On the second day, we followed the neighborhood roads to reach Lisbon’s downtown. The best part about this city is that you can start in an old neighborhood, follow Lisbon’s tram lines, and end up in a bustling downtown!

We explored and found some viewpoints:

As well as some historical buildings. First, we visited this lovely chapel:

Afterwards, we visited Igreja da Santa Engrácia – (they offered a student discout, funnily enough! 3 euros each.) The place was beautiful:

But we mostly went for this gorgeous view:

And after that, we went to a spot that I’d been dying to visit in Lisbon, after reading about it on another blog – Gelados Fragoleto. I was excited the whoooooole trip for this place! The ice cream shop was right downtown, and the walk there was beautiful. It had sort of a 50’s ice cream parlor kind of vibe, and they had amazing like caramel crunch and pistachio, apart from vanilla and chocolate. I tried the  two former ones, and they were sooo delicious. I made a point to take a picture of it, but the  photo has since gone missing :(.

We also stopped at a cute little place downtown for flatbread – and they even have a vegan specific flatbread! It was right near the Castelo de Sao Jorge.

The very last thing we did in Lisbon was admire the graffiti – because there’s so much of it, and it’s all beautiful, so you have to.

Day 3: 

By this day, we were both a little city-ed out, so we decided to catch the train to Cascais, the beach down closest to Lisbon. The commute there was so easy – first we took the metro from our AirBnB to the train station, and then all we had to do was go upstairs, buy a ticket, and hop on a train for an hour! It was the easiest thing ever, and it only cost 6 euros each.

Once we arrived in Cascais, we rented two bikes for 10 euros each, and rode around town! First, we visited ‘The Mouth of the Devil’ – a beautiful, char coloured rock formation at the coast. There was a pier down at the base of it that was empty, so we decided to take a dip – and the water was cooooold!

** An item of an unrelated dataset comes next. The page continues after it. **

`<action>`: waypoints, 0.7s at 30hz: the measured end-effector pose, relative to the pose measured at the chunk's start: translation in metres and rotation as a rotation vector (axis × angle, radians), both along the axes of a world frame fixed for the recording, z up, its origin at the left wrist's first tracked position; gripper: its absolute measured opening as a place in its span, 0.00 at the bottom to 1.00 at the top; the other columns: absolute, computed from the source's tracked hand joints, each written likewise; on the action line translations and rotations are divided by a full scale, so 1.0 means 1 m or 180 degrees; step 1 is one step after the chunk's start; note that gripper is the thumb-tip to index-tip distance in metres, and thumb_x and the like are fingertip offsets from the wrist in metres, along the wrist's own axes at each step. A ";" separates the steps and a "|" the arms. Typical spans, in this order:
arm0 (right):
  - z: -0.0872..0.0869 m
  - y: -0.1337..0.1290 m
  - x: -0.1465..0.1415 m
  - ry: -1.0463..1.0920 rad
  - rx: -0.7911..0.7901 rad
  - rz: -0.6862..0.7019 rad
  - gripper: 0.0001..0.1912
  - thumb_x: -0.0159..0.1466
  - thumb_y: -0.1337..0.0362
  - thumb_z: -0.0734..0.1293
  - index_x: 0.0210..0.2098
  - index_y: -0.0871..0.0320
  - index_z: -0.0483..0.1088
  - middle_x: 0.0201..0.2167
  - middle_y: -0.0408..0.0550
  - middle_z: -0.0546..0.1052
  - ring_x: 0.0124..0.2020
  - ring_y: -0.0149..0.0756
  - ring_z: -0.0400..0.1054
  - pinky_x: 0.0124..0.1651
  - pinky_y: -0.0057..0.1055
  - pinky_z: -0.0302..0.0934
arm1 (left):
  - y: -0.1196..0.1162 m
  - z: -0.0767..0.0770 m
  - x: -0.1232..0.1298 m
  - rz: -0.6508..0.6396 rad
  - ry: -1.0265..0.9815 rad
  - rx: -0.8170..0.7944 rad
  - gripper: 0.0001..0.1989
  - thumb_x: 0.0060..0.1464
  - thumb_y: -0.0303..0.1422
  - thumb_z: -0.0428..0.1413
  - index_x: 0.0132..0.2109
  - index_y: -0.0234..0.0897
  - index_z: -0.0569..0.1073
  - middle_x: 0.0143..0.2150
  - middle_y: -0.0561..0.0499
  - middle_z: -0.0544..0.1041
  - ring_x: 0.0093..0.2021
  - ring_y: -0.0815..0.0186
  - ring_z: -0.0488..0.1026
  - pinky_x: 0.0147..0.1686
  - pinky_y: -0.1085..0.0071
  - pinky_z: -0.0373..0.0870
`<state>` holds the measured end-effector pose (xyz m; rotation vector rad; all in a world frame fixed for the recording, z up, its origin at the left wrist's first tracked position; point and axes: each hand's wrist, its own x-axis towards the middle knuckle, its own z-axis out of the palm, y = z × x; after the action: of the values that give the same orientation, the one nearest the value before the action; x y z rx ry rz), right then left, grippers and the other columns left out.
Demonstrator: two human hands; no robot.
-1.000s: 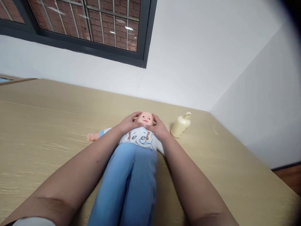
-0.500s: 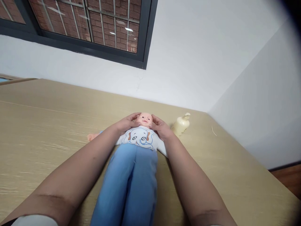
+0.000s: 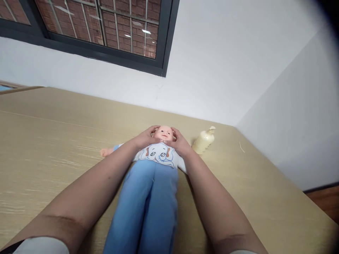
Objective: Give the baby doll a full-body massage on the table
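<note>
- On the tabletop (image 3: 66, 141), face up, lies the doll (image 3: 157, 164), its legs toward the person.
- Its head (image 3: 164, 133) looks hard and smooth, so probably a little slippery; the clothed body seems soft and light.
- Left hand (image 3: 145, 138) and right hand (image 3: 182, 142) are closed around both sides of the head, a sensible hold, because the neck could bend.
- Near the right hand stands a bottle (image 3: 203, 141).
</note>
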<state>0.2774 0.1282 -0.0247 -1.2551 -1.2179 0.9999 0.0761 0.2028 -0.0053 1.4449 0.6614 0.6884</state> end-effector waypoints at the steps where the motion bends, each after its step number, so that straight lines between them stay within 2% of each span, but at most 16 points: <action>1: 0.000 0.000 0.000 0.0004 0.0020 0.0011 0.57 0.48 0.56 0.82 0.71 0.48 0.53 0.68 0.55 0.64 0.63 0.51 0.67 0.64 0.49 0.65 | -0.001 0.001 0.000 0.0004 0.0042 0.0059 0.51 0.36 0.37 0.74 0.67 0.41 0.62 0.62 0.37 0.72 0.59 0.45 0.73 0.54 0.53 0.74; 7: 0.001 -0.001 0.002 0.0023 0.0023 0.0097 0.57 0.48 0.58 0.82 0.71 0.48 0.53 0.69 0.54 0.63 0.64 0.50 0.66 0.64 0.48 0.65 | -0.002 0.005 0.000 0.0000 0.0086 0.0130 0.50 0.35 0.37 0.74 0.65 0.40 0.63 0.61 0.37 0.72 0.59 0.45 0.72 0.55 0.52 0.74; 12: 0.006 -0.005 0.002 0.0404 0.0025 0.0314 0.57 0.48 0.60 0.82 0.71 0.49 0.53 0.71 0.53 0.60 0.67 0.51 0.63 0.65 0.46 0.64 | 0.004 0.000 -0.003 -0.0175 -0.0208 -0.0300 0.52 0.33 0.36 0.76 0.66 0.42 0.63 0.62 0.36 0.71 0.58 0.46 0.74 0.53 0.53 0.74; 18: 0.010 -0.009 0.004 0.0934 0.0049 0.0567 0.45 0.48 0.57 0.81 0.63 0.46 0.66 0.69 0.48 0.65 0.65 0.51 0.65 0.66 0.47 0.63 | 0.008 -0.001 -0.009 -0.0442 -0.0587 -0.0488 0.42 0.37 0.32 0.75 0.61 0.40 0.71 0.66 0.37 0.66 0.55 0.50 0.75 0.51 0.57 0.75; 21: 0.008 -0.008 0.003 0.0885 0.0007 0.0517 0.46 0.49 0.57 0.81 0.65 0.45 0.64 0.70 0.47 0.63 0.65 0.50 0.65 0.66 0.47 0.63 | 0.009 -0.004 -0.008 -0.0344 -0.0562 -0.0503 0.43 0.37 0.33 0.75 0.61 0.40 0.70 0.65 0.36 0.67 0.56 0.49 0.75 0.51 0.55 0.75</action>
<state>0.2807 0.1204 -0.0162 -0.9878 -1.1142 1.2460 0.0685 0.2118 -0.0089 1.2489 0.4860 0.6557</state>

It’s true what they say about Portugal – aside from the Algarve Coast, the water is absolutely freezing.

Afterwards, we visited a beach a few kilometers down the road. It was lovely, but the water was freezing! We ended up spending most of our time lying in the sand and soaking up the sand, which was the perfect end to our trip.

So that’s it – you’ve read all about our two-week trip! Soon, I’ll be making a full itinerary. Also, in May, we’re going to be doing a month-long tour of Southeast Asia – so stay tuned!

In Summary


Walk the neighborhoods: Lisbon’s neighborhoods have much to offer in terms of the city’s history – there are so many lovely, charming neighborhoods and they all have beautiful sights and viewpoints to offer!

Visit the cathedrals: Lisbon has an abundance of cathedrals, and they’re all beautiful – walk around downtown, and you’ll find many of them.

Take the tram: The tram is a trademark of Lisbon, and the lines go all around the city – if you take it, it’ll be like a tour of the city.

Visit Castle de Sao Jorge: This is Lisbon’s central castle. We didn’t visit it because we were pretty castled out – but if you don’t have a chance to visit Sintra, this is a perfectly good substitute.

Admire the street art: Lisbon is know for its abundant, beautiful, expressive street art – walk around the city and get to know it.


Rent a bike: Cascais is known for its biking trails, and getting around with them is super easy and convenient.

Visit the mouth of the devil: These beautiful views, which you can catch from beautiful black rocks, are an amazing sight.

Chill out at the beach: Cascais is known as a beach town! So either ride down on a bike, or take the bus – and hang out in the sand.


Food: Lisbon is super vegan friendly, and there are tons of accommodating restaurants! Visit some, visit them all!

AccommodationLisbon is one of the most popular places in Portugal, so of course, one of the more pricey ones – but not crazy! You could easily find a cheap hostel. However, if you rent an Air BnB, you’ll get a look into what Portuguese living is really like!